No pictures belong in the copy. Retype exactly, and only, the stretch of lines below from the one with "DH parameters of" through the one with "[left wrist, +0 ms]".

##### Collected data #####

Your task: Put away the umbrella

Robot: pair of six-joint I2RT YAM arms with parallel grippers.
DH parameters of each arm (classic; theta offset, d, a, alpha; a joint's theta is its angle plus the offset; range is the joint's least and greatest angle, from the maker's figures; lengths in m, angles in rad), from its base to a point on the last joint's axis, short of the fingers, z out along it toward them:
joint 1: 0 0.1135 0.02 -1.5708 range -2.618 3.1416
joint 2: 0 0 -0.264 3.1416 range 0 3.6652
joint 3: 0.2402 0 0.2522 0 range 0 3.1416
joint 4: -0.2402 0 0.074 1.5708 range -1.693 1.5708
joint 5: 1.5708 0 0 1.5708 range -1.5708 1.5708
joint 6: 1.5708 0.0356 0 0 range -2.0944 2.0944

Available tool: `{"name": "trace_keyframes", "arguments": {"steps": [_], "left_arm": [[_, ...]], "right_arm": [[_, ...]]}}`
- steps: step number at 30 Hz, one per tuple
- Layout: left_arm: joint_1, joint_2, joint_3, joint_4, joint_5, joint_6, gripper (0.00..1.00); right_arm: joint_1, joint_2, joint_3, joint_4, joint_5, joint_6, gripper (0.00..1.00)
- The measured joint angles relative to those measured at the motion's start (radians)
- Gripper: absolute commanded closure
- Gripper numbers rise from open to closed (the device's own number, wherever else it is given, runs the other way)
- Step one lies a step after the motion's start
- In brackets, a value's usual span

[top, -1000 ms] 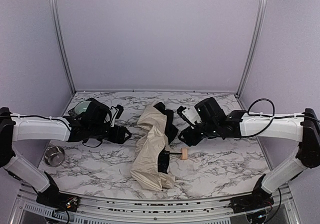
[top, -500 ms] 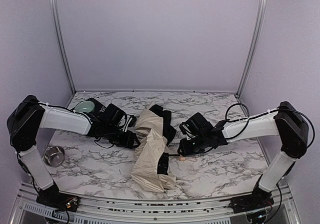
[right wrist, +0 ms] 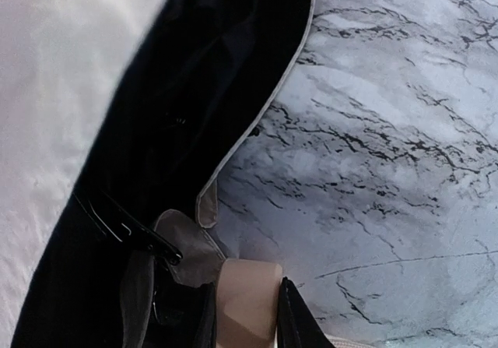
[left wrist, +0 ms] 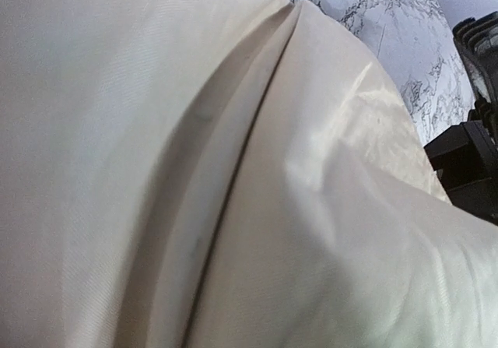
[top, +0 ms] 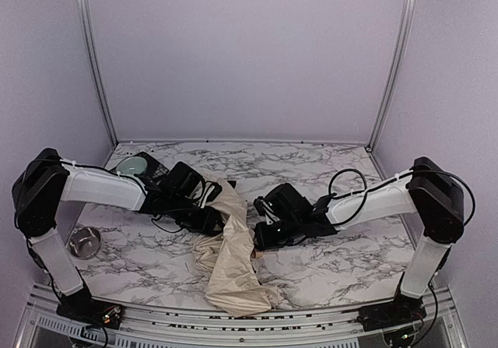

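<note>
The umbrella (top: 233,266) lies crumpled in the middle of the marble table, cream fabric outermost. My right gripper (top: 261,231) reaches in from the right. In the right wrist view it (right wrist: 246,300) is shut on the pale tan knob handle (right wrist: 247,290), with black fingers on both sides of the knob. Black lining (right wrist: 194,91) and cream cloth (right wrist: 47,130) lie beyond it. My left gripper (top: 212,217) is pressed against the upper left of the fabric. Cream fabric (left wrist: 233,169) fills the left wrist view and hides the fingers there.
A small steel bowl (top: 84,241) stands near the table's left edge beside the left arm's base. A pale green round object (top: 134,163) sits behind the left arm at the back left. The right arm's black head (left wrist: 475,153) shows at the left wrist view's right edge.
Both arms have moved inward onto the umbrella. The right gripper closed on the knob handle and carried it left. The fabric has bunched and shifted toward the front.
</note>
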Motion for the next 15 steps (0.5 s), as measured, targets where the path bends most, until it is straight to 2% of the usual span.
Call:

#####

◆ Exercise answer
DH parameters of each arm (classic; theta offset, d, a, alpha; a joint's theta is its angle plus the offset; range is the joint's least and greatest angle, from the maker's figures; lengths in m, angles in rad), from its base to a point on the last joint's axis, short of the fingers, z out along it toward them:
joint 1: 0 0.1135 0.02 -1.5708 range -2.618 3.1416
joint 2: 0 0 -0.264 3.1416 range 0 3.6652
joint 3: 0.2402 0 0.2522 0 range 0 3.1416
joint 4: -0.2402 0 0.074 1.5708 range -1.693 1.5708
joint 5: 1.5708 0 0 1.5708 range -1.5708 1.5708
joint 6: 1.5708 0.0356 0 0 range -2.0944 2.0944

Available tool: `{"name": "trace_keyframes", "arguments": {"steps": [_], "left_arm": [[_, ...]], "right_arm": [[_, ...]]}}`
- steps: step number at 30 Hz, one per tuple
- Layout: left_arm: joint_1, joint_2, joint_3, joint_4, joint_5, joint_6, gripper (0.00..1.00); right_arm: joint_1, joint_2, joint_3, joint_4, joint_5, joint_6, gripper (0.00..1.00)
- The measured joint angles relative to those measured at the motion's start (radians)
- Gripper: absolute commanded closure
- Gripper numbers rise from open to closed (the device's own number, wherever else it is given, runs the other way)
- Step one lies a step after the motion's start
- In brackets, a value's usual span

[top, -1000 ms] 
[top, -500 ms] 
[right wrist, +0 ms] 
[left wrist, +0 ms] 

What the exercise asked for is complete.